#### [Problem statement]
From the first line of the records below through the line containing "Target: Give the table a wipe", copy everything exactly and nothing more.

#### [Available data]
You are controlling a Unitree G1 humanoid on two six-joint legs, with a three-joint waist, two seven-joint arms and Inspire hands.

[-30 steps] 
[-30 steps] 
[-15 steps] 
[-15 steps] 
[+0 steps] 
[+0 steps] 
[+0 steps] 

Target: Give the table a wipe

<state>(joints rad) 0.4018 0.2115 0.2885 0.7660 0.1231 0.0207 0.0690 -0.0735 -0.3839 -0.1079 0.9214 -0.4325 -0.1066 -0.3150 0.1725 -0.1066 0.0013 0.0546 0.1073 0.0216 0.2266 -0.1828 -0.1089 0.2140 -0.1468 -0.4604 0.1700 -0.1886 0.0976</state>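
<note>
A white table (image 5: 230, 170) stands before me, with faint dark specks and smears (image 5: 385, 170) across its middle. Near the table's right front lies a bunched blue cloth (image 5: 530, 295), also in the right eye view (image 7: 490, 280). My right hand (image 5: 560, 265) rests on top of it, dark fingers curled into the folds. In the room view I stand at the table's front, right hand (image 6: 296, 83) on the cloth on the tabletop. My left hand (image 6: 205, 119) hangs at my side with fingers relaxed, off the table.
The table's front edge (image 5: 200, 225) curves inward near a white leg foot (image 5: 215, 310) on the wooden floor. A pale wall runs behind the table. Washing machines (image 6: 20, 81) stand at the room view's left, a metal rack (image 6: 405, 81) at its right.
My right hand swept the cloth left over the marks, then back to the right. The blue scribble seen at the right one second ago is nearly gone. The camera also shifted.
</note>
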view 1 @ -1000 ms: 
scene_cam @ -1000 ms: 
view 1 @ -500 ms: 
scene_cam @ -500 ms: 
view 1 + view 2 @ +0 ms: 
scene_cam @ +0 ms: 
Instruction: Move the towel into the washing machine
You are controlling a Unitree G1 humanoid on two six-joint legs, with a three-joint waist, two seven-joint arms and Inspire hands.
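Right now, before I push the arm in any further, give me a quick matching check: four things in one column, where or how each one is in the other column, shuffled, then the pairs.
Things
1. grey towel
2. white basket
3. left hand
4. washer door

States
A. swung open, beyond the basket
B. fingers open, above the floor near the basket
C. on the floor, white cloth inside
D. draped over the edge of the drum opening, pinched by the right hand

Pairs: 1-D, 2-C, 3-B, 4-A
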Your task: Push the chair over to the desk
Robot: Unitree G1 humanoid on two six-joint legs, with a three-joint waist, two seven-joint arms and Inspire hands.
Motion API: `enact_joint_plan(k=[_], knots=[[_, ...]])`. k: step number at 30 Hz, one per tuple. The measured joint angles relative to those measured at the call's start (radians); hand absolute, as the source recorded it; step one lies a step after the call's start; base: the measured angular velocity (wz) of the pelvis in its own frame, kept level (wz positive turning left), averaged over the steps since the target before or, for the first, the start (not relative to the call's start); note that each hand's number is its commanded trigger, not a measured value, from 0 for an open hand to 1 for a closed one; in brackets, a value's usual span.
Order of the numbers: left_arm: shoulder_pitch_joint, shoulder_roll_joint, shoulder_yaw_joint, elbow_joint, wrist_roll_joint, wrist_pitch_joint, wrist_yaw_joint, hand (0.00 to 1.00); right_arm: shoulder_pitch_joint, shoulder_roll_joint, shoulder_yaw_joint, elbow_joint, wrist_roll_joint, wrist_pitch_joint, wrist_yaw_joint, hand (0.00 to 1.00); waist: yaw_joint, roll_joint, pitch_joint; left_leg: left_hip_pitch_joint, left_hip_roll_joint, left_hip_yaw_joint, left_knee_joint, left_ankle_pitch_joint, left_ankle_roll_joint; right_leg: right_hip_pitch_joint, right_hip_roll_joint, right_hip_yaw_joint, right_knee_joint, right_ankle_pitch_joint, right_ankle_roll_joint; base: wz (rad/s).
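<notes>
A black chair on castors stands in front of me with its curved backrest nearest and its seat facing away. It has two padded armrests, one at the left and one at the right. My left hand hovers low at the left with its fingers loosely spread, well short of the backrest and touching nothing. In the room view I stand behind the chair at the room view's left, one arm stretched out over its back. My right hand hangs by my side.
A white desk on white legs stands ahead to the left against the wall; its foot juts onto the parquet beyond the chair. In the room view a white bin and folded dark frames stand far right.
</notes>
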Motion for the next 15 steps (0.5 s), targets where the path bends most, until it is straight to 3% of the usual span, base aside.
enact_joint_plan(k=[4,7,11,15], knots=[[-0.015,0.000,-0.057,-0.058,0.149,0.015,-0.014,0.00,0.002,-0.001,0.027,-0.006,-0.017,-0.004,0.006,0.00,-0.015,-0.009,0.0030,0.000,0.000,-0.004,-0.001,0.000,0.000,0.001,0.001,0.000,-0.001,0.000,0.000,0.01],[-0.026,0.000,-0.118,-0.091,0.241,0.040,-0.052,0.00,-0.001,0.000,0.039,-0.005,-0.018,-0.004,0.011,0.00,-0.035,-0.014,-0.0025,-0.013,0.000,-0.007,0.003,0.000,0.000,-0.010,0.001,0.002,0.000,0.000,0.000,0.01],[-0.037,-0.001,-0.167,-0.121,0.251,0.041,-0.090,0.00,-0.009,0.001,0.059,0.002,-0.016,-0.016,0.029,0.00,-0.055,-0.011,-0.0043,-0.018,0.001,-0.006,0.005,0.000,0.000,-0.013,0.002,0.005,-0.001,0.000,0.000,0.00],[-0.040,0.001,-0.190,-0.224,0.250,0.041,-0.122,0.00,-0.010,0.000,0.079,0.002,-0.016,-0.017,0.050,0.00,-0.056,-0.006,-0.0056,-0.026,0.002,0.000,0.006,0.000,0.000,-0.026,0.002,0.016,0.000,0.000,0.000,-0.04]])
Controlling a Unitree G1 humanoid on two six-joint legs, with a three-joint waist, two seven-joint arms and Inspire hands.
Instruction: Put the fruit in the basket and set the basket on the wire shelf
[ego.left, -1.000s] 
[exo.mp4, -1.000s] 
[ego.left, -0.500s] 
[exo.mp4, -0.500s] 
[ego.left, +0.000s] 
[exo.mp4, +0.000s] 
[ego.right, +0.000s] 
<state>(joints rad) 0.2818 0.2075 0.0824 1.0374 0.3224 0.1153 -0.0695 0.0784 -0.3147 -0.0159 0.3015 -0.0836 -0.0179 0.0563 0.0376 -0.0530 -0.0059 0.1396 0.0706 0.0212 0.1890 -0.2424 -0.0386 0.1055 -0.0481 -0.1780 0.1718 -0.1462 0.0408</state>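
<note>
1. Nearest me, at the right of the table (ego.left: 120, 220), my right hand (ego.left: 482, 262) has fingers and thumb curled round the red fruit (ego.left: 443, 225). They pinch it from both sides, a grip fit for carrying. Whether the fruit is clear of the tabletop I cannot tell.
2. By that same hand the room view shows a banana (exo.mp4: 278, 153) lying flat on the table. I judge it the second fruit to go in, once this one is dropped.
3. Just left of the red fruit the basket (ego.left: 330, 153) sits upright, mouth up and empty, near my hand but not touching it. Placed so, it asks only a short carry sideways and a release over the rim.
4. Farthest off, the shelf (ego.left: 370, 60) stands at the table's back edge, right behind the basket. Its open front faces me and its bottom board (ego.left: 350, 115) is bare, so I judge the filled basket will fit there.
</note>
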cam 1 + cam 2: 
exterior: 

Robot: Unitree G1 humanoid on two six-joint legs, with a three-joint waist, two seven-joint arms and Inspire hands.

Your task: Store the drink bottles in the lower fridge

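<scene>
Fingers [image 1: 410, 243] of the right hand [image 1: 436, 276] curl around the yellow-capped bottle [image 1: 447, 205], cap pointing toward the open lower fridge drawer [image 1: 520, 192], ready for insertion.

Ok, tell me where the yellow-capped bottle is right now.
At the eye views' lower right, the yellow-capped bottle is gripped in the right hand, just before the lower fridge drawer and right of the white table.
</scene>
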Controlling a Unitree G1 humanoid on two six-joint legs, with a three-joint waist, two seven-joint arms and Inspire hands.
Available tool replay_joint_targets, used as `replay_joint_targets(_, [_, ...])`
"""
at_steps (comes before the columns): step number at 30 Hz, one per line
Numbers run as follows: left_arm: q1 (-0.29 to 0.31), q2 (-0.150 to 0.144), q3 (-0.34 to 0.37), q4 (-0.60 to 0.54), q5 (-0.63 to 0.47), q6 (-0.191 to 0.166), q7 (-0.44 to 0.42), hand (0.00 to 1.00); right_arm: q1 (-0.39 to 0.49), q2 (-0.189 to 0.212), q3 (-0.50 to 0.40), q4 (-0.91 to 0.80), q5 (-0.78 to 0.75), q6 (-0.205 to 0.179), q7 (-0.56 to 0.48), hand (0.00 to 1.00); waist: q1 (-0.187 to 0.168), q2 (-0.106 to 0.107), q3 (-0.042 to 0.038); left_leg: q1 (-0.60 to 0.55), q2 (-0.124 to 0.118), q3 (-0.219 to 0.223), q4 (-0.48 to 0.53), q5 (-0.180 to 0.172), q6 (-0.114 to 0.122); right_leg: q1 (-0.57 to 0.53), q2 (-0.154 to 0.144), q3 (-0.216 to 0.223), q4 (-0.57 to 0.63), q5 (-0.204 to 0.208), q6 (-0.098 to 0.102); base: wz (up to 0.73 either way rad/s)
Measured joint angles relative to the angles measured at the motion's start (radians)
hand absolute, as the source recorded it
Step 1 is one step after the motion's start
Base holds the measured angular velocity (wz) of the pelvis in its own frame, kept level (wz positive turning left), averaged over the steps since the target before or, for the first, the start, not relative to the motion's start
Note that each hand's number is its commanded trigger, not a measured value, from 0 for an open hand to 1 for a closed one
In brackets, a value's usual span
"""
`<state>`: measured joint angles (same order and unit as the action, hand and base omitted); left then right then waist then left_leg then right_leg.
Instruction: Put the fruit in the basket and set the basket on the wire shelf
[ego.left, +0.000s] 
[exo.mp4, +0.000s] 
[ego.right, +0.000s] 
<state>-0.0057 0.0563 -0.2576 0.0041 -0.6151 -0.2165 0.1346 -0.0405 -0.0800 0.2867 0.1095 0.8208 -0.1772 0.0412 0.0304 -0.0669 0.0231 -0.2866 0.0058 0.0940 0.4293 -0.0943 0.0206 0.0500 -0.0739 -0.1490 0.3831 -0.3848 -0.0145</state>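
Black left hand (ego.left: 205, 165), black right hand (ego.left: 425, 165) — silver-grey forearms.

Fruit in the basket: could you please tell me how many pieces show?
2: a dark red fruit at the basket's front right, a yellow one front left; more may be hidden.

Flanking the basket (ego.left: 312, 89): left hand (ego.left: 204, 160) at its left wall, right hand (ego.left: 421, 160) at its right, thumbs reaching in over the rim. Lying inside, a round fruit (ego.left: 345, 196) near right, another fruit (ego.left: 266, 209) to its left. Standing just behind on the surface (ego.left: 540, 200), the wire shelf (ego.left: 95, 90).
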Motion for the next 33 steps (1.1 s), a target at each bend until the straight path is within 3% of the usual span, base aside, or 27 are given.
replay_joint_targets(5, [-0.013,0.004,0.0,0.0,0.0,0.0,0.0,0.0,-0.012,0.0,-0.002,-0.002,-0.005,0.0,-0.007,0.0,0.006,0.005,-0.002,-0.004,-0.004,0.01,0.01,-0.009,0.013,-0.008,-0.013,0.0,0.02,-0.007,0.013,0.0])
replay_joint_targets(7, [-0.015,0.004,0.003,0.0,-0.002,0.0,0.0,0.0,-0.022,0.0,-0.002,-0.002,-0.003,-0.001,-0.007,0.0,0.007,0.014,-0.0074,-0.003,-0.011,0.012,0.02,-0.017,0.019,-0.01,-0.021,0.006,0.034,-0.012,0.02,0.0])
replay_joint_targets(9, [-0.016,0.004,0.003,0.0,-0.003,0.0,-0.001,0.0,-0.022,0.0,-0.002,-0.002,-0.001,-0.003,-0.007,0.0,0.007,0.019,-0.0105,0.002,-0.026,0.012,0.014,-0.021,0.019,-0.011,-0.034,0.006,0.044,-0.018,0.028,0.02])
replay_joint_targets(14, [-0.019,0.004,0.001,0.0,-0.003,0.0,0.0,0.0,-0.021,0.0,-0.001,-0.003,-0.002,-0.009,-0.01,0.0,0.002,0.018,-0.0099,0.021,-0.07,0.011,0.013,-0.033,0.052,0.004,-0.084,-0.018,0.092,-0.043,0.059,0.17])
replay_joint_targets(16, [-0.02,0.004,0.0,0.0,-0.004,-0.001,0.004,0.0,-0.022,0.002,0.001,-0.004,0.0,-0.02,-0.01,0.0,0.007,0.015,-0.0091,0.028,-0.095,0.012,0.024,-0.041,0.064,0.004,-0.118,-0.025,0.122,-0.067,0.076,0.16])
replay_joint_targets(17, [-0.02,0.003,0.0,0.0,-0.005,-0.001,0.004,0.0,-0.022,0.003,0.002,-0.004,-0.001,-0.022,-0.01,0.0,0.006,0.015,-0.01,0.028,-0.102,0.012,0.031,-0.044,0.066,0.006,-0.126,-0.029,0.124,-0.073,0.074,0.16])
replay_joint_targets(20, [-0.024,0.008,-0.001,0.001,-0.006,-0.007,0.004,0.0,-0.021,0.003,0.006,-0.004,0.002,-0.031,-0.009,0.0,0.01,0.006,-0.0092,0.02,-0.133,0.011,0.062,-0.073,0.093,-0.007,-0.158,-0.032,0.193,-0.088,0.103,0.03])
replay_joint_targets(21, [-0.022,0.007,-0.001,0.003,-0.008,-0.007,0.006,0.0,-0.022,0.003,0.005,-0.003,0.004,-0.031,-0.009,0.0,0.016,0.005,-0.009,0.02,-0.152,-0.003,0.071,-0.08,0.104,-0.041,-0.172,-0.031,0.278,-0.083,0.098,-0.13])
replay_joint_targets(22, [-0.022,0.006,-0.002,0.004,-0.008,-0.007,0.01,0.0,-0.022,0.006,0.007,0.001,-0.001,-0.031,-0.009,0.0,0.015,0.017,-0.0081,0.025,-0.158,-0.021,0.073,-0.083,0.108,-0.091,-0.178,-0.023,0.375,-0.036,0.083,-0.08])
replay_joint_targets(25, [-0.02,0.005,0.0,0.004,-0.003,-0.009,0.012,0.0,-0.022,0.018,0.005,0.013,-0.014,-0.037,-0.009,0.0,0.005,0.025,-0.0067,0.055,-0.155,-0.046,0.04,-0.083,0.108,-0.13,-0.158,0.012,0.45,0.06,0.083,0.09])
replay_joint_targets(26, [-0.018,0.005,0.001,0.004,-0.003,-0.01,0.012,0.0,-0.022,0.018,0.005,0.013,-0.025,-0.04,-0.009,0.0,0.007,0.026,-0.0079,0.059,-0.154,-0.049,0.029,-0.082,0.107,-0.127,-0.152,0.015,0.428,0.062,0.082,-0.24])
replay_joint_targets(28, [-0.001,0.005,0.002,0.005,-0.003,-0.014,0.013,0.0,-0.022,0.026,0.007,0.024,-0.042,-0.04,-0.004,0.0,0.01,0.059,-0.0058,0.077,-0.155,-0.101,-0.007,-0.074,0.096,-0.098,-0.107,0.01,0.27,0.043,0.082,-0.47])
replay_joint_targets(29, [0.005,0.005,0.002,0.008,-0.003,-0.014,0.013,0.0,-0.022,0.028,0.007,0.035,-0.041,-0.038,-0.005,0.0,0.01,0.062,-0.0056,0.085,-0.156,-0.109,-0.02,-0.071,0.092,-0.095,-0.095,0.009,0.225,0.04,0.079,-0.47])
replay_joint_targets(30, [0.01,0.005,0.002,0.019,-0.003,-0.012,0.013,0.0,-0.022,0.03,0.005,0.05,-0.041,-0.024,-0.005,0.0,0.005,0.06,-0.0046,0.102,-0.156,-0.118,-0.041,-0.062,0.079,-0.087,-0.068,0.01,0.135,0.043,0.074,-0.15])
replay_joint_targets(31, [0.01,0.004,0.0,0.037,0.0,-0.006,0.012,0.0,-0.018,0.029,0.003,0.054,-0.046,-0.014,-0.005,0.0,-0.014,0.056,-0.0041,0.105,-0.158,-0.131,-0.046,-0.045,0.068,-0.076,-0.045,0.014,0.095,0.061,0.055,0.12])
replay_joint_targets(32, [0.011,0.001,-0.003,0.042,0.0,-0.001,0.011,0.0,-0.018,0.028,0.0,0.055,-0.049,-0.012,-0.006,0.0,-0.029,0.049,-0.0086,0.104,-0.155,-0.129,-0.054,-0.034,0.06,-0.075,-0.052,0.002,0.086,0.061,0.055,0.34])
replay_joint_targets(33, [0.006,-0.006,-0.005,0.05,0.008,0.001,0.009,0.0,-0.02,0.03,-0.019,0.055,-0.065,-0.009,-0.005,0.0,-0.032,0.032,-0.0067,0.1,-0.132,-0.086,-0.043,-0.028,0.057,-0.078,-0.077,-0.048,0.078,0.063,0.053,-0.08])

#### [Response for this exercise]
You are controlling a Unitree G1 humanoid on two six-joint legs, with a three-joint waist, two seven-joint arms and Inspire hands.

[-30 steps] 
[-30 steps] 
[-15 steps] 
[-15 steps] 
[+0 steps] 
[+0 steps] 
[+0 steps] 

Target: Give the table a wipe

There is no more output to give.